# PROBLEM DETAILS
Search the records for the string "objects", then copy each line that has it.

________________________

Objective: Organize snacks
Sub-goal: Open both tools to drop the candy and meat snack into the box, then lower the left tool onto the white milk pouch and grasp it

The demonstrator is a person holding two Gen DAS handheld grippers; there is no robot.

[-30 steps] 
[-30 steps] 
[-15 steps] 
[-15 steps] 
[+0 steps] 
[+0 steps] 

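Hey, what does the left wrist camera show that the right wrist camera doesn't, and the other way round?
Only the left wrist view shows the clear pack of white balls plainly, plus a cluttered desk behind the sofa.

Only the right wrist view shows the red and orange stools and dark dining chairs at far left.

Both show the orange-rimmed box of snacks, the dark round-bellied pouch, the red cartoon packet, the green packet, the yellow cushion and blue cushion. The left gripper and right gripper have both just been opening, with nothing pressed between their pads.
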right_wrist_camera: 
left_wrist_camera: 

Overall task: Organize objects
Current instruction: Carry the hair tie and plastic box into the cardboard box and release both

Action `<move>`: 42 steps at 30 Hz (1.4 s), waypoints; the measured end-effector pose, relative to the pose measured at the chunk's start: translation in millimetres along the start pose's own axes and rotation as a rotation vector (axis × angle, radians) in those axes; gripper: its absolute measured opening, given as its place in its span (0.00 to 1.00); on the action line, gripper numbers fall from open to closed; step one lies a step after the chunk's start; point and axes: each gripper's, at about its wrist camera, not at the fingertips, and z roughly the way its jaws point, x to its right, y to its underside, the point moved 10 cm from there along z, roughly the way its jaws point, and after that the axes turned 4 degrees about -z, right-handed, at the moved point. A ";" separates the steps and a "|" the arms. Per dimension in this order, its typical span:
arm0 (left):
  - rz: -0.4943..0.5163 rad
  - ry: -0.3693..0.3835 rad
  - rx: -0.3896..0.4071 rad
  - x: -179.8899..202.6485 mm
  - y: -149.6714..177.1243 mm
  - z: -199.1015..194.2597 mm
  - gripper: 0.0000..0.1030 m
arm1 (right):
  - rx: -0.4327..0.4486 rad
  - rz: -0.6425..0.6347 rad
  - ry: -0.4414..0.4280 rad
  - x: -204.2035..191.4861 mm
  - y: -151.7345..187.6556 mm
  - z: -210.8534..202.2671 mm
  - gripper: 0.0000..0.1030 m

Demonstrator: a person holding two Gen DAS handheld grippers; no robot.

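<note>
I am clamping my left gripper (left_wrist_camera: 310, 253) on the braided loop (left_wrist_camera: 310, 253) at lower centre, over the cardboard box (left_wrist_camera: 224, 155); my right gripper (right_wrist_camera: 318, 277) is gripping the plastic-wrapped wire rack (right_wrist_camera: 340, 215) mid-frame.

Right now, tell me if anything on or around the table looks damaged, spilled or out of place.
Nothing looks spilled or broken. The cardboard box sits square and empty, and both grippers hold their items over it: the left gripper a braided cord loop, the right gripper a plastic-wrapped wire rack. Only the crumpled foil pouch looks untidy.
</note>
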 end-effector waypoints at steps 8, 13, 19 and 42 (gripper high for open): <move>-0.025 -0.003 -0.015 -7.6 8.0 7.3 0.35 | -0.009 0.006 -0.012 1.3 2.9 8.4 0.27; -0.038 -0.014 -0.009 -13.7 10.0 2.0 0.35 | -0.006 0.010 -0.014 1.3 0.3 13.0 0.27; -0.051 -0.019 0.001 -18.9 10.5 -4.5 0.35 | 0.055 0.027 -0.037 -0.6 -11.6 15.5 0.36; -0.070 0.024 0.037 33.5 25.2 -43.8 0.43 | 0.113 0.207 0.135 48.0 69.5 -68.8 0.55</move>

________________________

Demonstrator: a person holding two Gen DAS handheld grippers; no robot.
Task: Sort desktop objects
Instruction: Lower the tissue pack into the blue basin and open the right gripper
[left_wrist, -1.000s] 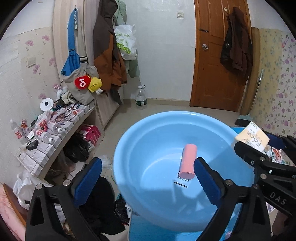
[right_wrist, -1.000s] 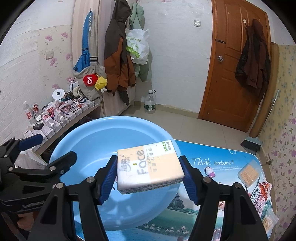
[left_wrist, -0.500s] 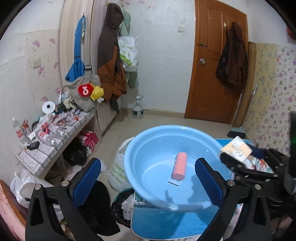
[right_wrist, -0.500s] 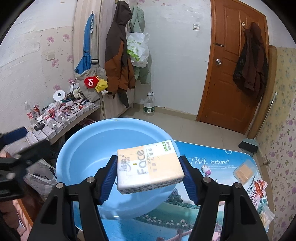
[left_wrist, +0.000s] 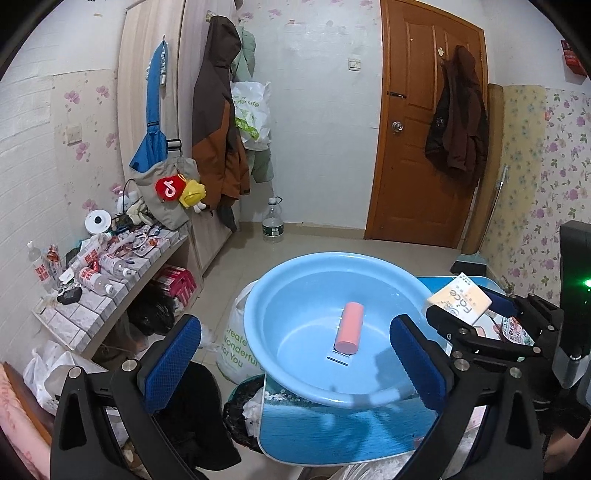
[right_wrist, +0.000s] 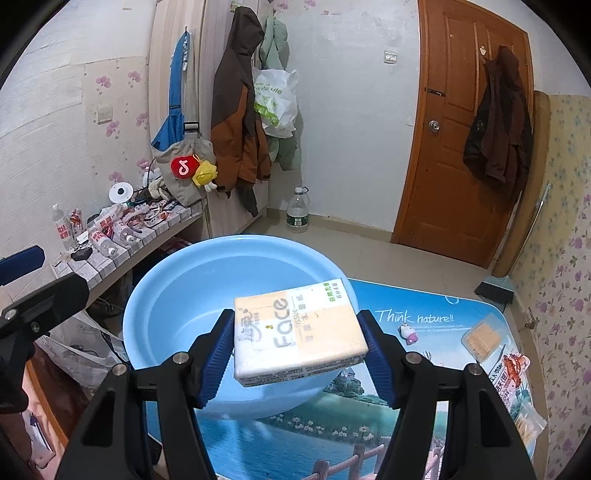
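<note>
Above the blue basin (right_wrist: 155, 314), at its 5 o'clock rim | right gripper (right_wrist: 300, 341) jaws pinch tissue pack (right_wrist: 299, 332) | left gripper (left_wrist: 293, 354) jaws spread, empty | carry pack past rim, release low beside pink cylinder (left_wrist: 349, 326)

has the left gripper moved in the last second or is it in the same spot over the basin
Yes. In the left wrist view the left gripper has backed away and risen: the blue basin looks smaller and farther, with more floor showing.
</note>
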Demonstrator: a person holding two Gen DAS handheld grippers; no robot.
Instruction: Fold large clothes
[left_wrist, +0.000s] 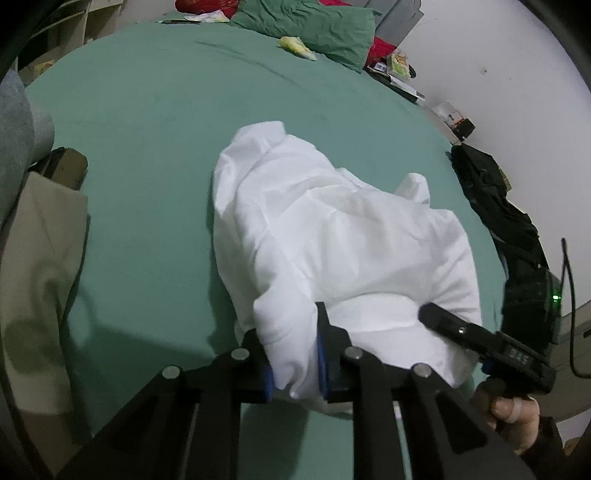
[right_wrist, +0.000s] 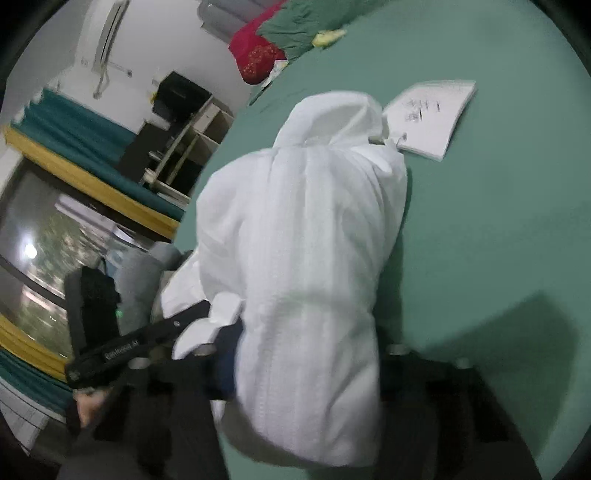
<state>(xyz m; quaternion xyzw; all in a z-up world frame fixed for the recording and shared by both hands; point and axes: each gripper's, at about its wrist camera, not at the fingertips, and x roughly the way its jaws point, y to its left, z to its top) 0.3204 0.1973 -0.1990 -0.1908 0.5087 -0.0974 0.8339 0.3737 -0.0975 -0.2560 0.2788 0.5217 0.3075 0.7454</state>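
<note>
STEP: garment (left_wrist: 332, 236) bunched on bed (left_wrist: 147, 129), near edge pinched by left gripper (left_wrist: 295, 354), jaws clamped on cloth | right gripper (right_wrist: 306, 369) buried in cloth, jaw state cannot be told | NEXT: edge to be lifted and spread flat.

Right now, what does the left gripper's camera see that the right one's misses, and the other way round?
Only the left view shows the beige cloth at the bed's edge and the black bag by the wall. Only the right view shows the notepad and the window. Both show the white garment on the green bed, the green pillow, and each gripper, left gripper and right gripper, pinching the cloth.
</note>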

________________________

# COMPLETED TASK
Overall task: Organize objects
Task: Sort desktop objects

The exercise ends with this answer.